Immutability
We have seen how to implement thread-safe access to shared resources in synchronized code that uses intrinsic locks (§22.4, p. 1387). However, if the shared resource is an immutable object, thread-safety comes for free.
An object is immutable if its state cannot be changed once it has been constructed. Since its state can only be read, there can be no thread interference and the state is always consistent.
Examples of immutable classes in the Java SE Platform API and designing immutable classes are discussed in §6.7, p. 356.
Volatile Fields
To optimize the execution of compiled code, the compiler performs optimizations on the bytecode. Typical optimizations are instruction reordering, method call inlining, and loop optimizations. For multithreaded applications, thread-specific optimizations can also be performed. It is quite common for threads to create their own private cached copies of variables (called thread-local variables) for performance reasons. Values of thread-local variables are synchronized with the values of their master variables in main memory at various times—for example, when a thread enters or exits synchronized code. Declaring a field as volatile informs the compiler that the field will be modified by different threads, and all reads and writes to the field should be reflected in the master copy in main memory. Without the volatile modifier, there is no guarantee that the latest value in a shared field will be visible to the different threads. The visibility of a shared volatile field is guaranteed by the following rule:
- Volatile Field Rule: A write to a volatile field happens-before every subsequent read of that field (§22.5, p. 1414).

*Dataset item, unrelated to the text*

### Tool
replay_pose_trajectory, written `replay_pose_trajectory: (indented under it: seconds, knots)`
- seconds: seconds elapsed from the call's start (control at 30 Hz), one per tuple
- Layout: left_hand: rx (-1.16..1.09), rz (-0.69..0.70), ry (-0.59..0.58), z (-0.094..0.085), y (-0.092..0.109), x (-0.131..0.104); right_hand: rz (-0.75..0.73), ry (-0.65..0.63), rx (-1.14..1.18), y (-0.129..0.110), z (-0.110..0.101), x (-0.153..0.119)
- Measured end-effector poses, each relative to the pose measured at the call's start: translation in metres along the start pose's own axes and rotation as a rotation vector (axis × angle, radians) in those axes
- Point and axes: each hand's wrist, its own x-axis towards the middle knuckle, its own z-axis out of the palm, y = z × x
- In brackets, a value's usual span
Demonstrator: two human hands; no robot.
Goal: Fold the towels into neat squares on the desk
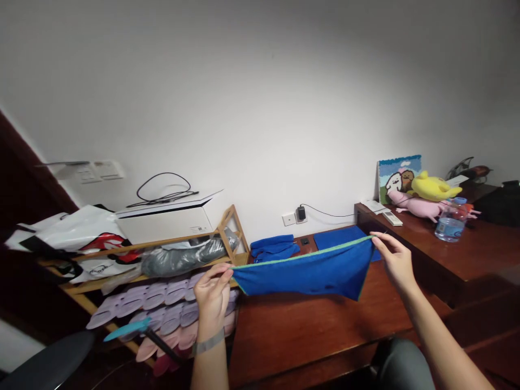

The rule implies that a read on a volatile field will always see the value from the latest write on the volatile field. Without the volatile modifier, the threads may see different values in the shared field. The class NonVolatileDemo in Example 23.8 illustrates the potential problem that can occur with visibility when different threads share data. The boolean field stopThread at (1) is used in the run() method at (3) of each child thread spawned in the loop at (2) to stop the thread when the field value becomes true. The main thread sets this value after sleeping for a little while. If the threads are using thread-local copies of the field stopThread, there is no guarantee when these threads will get to see the updated value, and therefore, might continue executing forever.
The class VolatileDemo in Example 23.8 declares the field stopThread at (6) to be volatile. This is a typical use of the volatile modifier: to flag a condition to different threads. When the value is updated in the main thread, the child threads will see the updated value on the next read of the field, and are guaranteed to terminate.
Example 23.8 Visibility of Shared Data
package safe;
/** Potential problem with visibility of shared data. */
public class NonVolatileDemo {
private static boolean stopThread = false; // (1)
public static void main(String[] args) throws InterruptedException {
for (int i = 0; i < 2; i++) { // (2)
new Thread(() -> {
while (!stopThread) { // (3)
System.out.println(Thread.currentThread().getName()
+ “: Get me out of here!”);
}
}, “T” + i).start();
}
Thread.sleep(1); // (4)
stopThread = true; // (5)
}
}
package safe;
/** Volatile field to guarantee visibility of shared data. */
public class VolatileDemo {
private static volatile boolean stopThread = false; // (6)
// The main() method remains the same as in the NonVolatileDemo class.
}
Probable output from each of the programs: …
T0: Get me out of here!
T0: Get me out of here!
T0: Get me out of here!
T1: Get me out of here!
…